Un de mes derniers "petits" deuils, avant le vrai, le définitif, tiré de mon journal :
"Noël de douceur, de chaleur, de bonheur. De nostalgie et de mélancolie aussi. Tous réunis autour de Michelle, dans la chambre, près du sapin ; rien de changé, ou presque, par rapport à l’habitude, si ce n’est le lieu...
Elle a gouté à tout : une larme de champagne, quelques petits fours, trois huîtres, un peu de saumon, une petite tranche de foie gras, quelques bouchées de chapon, quelques cuillérées de bûche glacée, et deux doigts de Gevrey-Chambertin pour arroser le tout.
Un Noël dans la tradition, dans le calme aussi, sans stress, sans histoire. Un Noël dans un cocon : de bonheur et de tristesse mêlés, extrêmes, indissociables dans le cœur et l’esprit de tous. Sans y réfléchir, chacun sent bien, inconsciemment, que ce Noël est particulier, exceptionnel, que c’est le dernier du genre et qu’il restera dans les mémoires…"
15 mois après, je reste seul, avec mes souvenirs et ma douleur; certes il y a les enfants, les petits-enfants; chacun sa souffrance, mais celle de celui qui reste me semble incomparable, car effectivement, c'est toute la vie, au quotidien, qui est remise en cause.
Je comprends, j'imagine, la culpabilité qu'il peut y avoir à continuer sa vie avec une autre compagne (ou compagnon); mais je pense que beaucoup de disparus ne souhaiteraient pas imposer au survivant un veuvage éternel; il ne s'agit pas, comme vous l'écrivez, de "refaire" sa vie, mais de la poursuivre, sans rien abandonner du passé, surtout quand il a été heureux. Culpabilité, oui, trahison, certainement pas.
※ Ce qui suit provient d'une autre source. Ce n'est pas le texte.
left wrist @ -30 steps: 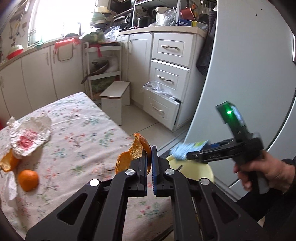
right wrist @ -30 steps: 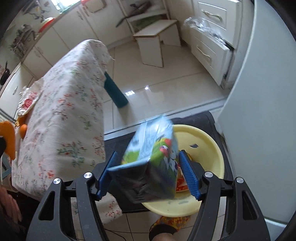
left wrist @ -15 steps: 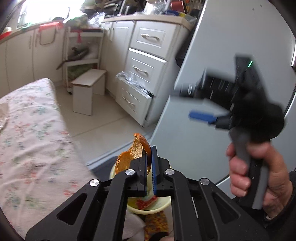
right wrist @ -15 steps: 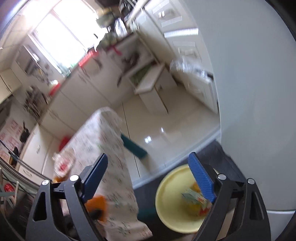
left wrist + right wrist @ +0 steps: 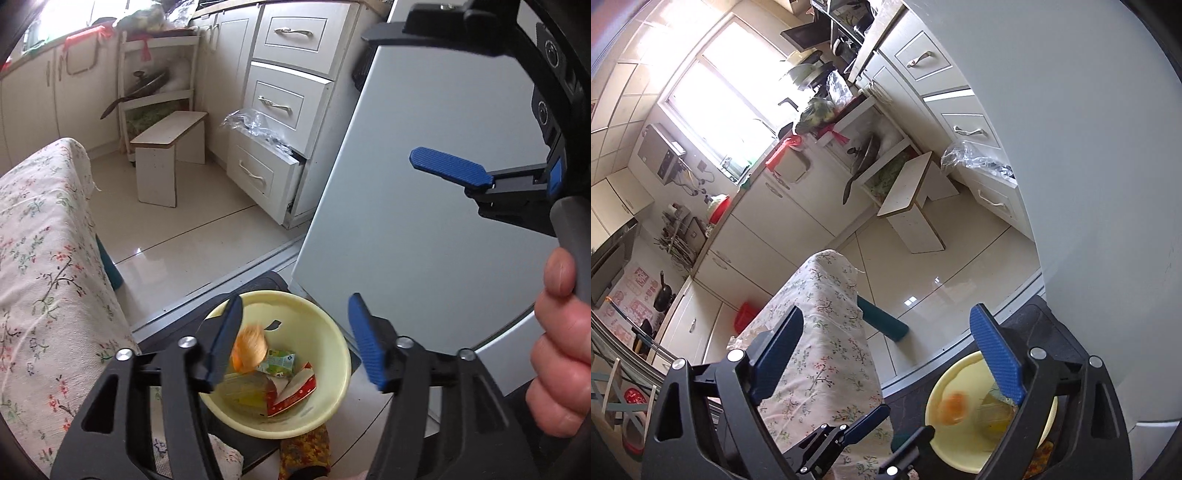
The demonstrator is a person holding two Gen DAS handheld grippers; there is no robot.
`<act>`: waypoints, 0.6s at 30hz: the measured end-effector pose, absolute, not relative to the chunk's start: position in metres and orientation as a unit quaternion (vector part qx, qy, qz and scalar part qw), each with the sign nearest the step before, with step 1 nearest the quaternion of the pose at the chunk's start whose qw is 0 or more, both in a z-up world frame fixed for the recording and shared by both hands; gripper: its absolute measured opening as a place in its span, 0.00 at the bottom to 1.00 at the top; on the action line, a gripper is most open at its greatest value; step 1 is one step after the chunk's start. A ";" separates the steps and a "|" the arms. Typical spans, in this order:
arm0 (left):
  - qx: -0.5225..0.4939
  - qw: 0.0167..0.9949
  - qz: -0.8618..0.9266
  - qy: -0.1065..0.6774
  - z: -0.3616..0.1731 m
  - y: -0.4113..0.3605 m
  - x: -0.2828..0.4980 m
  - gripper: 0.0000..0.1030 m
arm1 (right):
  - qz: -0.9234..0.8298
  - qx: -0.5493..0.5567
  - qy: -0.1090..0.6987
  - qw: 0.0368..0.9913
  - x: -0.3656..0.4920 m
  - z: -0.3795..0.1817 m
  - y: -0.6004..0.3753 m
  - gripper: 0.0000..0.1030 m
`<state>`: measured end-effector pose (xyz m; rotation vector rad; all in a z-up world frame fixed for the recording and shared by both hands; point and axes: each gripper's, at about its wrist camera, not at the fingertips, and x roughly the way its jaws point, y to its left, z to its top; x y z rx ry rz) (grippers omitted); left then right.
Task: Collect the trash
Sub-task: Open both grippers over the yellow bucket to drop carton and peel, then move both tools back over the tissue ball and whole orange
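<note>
Peel released over the basin: both of your grippers stand empty above it.

In the left wrist view your left gripper [image 5: 295, 343] has just been opening, and its jaws now stand apart with the orange peel [image 5: 250, 348] blurred just inside the left finger, touching neither pad and seemingly dropping into the yellow basin [image 5: 334, 387] at lower centre. Cartons [image 5: 291, 384] already lie in that basin. Your right gripper [image 5: 886, 350] has likewise been opening and holds nothing; in its own view the basin sits at lower right, under the right finger. Any trash left to collect would be back on the floral tablecloth [image 5: 33, 280] filling the left of the frame, so the left gripper looks nearer. The white fridge door [image 5: 424, 240] crowds the right side; the stool [image 5: 166, 155] stands well apart.
</note>
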<state>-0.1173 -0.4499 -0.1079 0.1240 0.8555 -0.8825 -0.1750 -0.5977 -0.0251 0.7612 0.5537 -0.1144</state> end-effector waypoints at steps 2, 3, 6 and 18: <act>0.062 0.819 -0.407 0.399 -0.106 -0.448 -0.118 0.61 | -0.052 0.366 0.265 0.890 -0.176 -0.024 -0.596 0.86; 0.063 0.821 -0.405 0.398 -0.104 -0.446 -0.118 0.64 | -0.051 0.366 0.265 0.890 -0.175 -0.023 -0.595 0.86; 0.064 0.830 -0.394 0.390 -0.096 -0.439 -0.119 0.74 | -0.050 0.364 0.267 0.891 -0.174 -0.022 -0.594 0.87; 0.083 0.872 -0.324 0.357 -0.057 -0.349 -0.126 0.92 | -0.055 0.248 0.298 0.920 -0.158 -0.005 -0.545 0.89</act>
Cocteau disait que le véritable tombeau des morts est le coeur des vivants. Pour ce qui me concerne, ma femme aura toujours sa sépulture dans le mien; on n'est véritablement mort quand plus personne ne pense à vous. Moi vivant (et après moi, mes enfants aussi, j'en suis certain), elle sera toujours vivante, quoi que l'avenir me réserve.
En tout état de cause, je ne crois pas que qui que ce soit soit autorisé à juger du comportement du survivant s'il est décent et correct (je ne parle pas de période de deuil hypocrite, de convenance); même les enfants, qu'il est naturel d'informer, ne doivent pas, à mon sens, dicter leur loi; Alors (pardonnez ma franchise, elle ne cache aucune agressivité) encore moins une soeur qui, dans tous les cas, a sa vie ailleurs.
Dites vous que votre beau-frère a un peu de chance dans son malheur, ne le jugez pas et ne lui imposez pas, par convenance ou pour vous faire plaisir, d'être malheureux jusqu'à sa propre mort; votre propre soeur, hélas, ne reviendrait pas et ne serait pas plus heureuse pour autant.